• WHAT IS REQUIRED: Find each line in the following listing that has the string "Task", then state the count and nothing else.

• EXERCISE MATERIALS:
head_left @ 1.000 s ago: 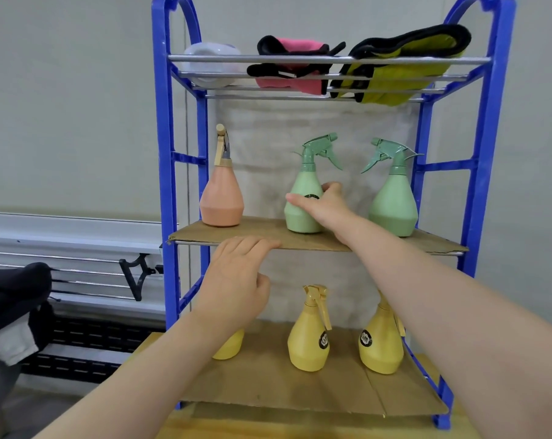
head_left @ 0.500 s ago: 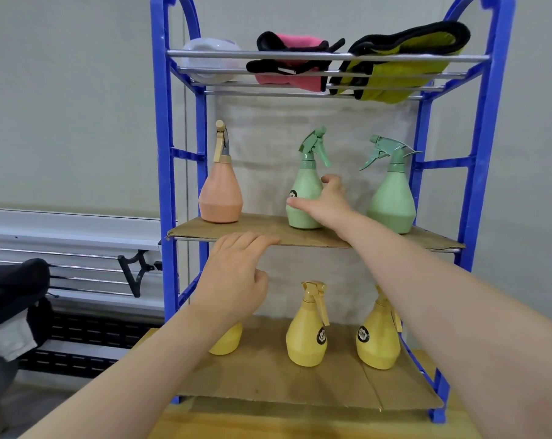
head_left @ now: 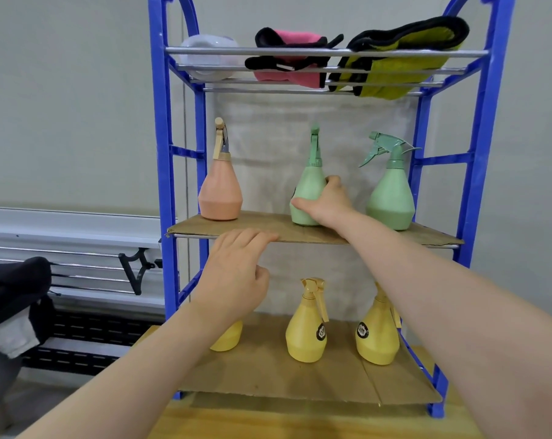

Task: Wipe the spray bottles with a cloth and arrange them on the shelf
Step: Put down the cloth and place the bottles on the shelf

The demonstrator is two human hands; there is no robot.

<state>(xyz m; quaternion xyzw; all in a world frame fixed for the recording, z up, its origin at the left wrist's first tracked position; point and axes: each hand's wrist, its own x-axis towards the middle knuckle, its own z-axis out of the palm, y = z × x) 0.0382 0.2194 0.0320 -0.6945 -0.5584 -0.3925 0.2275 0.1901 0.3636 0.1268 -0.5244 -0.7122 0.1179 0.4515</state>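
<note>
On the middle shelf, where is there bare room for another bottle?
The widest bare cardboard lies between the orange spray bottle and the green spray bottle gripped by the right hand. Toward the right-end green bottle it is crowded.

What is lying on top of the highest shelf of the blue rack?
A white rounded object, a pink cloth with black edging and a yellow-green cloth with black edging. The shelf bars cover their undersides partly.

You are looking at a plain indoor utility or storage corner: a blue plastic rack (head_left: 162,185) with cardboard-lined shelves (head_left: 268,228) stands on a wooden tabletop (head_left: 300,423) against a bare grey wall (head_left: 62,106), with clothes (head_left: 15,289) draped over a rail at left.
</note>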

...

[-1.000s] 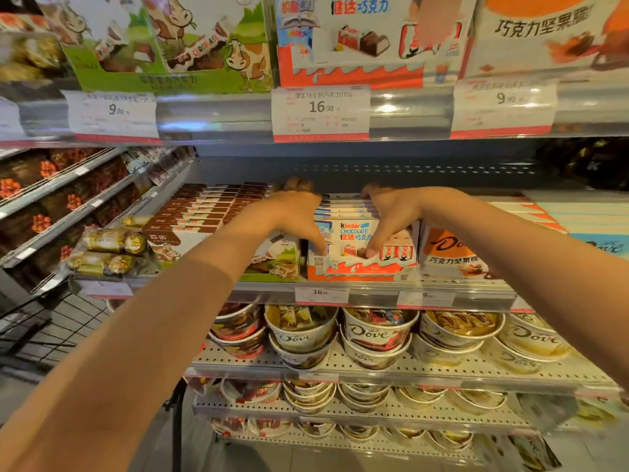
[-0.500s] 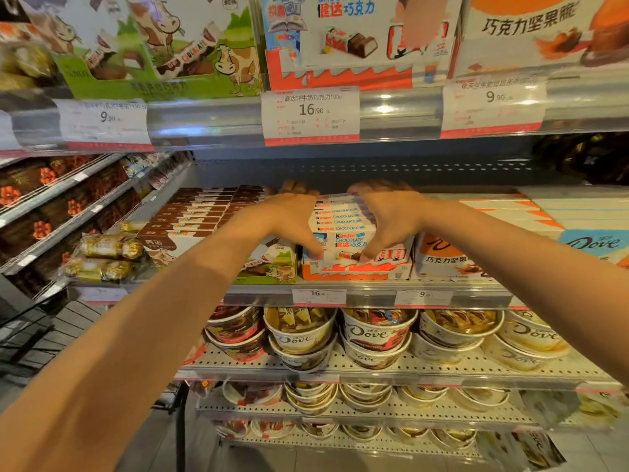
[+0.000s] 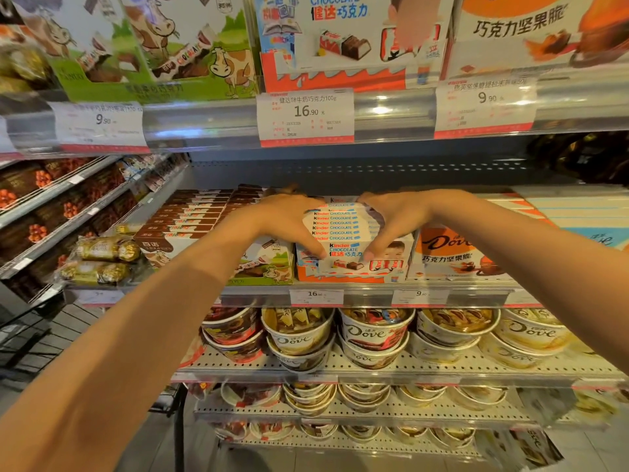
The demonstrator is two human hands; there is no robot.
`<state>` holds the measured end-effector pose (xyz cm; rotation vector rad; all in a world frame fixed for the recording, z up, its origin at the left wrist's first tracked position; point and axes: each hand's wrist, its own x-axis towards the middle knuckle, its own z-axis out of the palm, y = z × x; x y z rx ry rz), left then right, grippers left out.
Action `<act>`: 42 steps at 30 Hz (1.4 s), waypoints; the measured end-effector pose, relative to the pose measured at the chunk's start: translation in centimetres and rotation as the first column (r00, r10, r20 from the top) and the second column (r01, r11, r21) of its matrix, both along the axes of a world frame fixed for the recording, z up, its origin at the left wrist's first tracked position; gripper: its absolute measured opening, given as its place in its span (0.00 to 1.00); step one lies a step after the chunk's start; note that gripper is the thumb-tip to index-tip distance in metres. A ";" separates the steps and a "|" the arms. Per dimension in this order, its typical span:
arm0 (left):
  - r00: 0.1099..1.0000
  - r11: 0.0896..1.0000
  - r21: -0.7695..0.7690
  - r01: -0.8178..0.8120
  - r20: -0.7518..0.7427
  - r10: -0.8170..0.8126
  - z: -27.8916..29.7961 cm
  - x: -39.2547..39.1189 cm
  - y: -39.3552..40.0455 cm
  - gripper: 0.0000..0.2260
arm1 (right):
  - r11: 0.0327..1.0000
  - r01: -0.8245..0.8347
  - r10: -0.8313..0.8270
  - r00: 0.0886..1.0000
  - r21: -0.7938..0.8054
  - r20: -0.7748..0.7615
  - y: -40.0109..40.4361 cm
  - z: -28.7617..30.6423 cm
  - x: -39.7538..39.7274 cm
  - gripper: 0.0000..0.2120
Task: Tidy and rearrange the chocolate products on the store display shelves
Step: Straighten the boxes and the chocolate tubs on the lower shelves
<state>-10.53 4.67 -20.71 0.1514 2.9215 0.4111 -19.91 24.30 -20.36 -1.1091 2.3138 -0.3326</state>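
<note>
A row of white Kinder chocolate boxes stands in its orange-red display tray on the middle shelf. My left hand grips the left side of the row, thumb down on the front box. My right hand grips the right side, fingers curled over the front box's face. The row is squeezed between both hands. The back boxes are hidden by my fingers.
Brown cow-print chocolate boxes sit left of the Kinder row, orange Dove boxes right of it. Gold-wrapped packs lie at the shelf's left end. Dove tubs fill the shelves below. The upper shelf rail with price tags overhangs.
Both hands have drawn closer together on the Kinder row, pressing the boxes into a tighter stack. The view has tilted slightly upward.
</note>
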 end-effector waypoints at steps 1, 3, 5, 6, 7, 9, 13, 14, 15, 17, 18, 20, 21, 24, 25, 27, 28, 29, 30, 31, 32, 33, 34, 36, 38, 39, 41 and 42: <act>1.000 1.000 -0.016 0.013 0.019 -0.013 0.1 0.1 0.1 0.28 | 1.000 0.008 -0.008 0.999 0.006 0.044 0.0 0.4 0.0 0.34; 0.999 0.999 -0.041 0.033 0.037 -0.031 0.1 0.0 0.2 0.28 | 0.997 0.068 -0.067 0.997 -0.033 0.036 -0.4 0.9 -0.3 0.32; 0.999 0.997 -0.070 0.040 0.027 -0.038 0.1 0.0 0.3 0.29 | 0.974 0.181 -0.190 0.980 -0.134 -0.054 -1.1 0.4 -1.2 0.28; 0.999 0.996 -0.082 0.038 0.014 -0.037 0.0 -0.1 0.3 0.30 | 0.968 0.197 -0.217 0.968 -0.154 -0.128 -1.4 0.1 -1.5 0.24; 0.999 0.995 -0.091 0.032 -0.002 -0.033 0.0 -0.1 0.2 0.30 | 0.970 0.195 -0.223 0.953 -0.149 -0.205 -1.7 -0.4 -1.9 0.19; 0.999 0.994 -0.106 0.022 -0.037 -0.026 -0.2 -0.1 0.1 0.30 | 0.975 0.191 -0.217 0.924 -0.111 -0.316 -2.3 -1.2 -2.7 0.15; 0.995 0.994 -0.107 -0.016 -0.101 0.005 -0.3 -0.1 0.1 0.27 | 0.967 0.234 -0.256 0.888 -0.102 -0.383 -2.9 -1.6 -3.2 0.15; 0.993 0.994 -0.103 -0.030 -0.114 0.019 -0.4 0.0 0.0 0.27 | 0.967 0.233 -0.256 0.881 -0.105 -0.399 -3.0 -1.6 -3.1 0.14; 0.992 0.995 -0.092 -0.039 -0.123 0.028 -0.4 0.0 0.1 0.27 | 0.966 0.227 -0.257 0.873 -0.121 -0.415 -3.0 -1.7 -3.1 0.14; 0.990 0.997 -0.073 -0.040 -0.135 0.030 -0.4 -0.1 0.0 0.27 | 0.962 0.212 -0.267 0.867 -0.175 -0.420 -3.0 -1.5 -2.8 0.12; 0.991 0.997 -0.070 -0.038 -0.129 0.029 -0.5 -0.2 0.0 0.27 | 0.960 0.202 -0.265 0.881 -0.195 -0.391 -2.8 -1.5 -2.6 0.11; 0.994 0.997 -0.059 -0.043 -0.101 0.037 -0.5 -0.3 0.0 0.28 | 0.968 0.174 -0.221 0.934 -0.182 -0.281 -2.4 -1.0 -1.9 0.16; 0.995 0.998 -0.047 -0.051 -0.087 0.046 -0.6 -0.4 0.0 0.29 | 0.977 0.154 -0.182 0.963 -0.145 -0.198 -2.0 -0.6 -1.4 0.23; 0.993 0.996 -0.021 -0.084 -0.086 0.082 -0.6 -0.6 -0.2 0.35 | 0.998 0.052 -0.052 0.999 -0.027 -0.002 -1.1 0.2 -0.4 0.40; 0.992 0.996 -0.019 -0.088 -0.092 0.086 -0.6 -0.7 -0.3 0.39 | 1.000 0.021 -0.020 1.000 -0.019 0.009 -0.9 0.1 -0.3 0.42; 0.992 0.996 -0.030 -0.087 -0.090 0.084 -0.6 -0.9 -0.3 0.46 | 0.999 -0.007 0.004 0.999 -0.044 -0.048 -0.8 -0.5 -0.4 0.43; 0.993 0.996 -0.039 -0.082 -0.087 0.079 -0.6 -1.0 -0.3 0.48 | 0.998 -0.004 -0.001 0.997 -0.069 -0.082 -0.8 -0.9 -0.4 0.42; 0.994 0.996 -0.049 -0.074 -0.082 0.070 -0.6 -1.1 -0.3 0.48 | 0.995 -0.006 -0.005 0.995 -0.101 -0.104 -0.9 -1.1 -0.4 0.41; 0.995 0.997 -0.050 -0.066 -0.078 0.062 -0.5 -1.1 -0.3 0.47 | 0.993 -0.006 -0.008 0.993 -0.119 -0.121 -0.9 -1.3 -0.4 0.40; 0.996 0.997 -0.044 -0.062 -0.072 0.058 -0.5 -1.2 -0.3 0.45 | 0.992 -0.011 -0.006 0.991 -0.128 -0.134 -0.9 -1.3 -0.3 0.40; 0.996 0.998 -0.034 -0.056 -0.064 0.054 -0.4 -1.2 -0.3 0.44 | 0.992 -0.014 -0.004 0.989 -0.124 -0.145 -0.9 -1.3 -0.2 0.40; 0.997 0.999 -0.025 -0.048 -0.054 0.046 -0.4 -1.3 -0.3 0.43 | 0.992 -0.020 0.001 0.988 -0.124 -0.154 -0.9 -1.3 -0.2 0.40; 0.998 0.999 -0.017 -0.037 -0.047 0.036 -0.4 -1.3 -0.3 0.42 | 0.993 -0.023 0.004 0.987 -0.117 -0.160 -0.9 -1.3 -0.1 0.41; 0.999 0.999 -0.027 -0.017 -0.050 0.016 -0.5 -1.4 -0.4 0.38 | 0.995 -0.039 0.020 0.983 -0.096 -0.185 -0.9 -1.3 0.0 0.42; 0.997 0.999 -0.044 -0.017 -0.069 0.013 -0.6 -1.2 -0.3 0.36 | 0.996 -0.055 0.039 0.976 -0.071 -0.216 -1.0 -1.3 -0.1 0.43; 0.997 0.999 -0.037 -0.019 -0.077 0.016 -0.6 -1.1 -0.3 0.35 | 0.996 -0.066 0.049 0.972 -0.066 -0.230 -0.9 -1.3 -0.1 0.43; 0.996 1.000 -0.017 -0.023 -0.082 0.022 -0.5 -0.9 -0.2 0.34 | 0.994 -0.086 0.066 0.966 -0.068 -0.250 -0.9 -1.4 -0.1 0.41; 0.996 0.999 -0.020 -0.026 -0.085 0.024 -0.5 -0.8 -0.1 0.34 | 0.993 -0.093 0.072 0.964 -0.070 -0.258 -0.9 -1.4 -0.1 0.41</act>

• YOUR SOLUTION: 2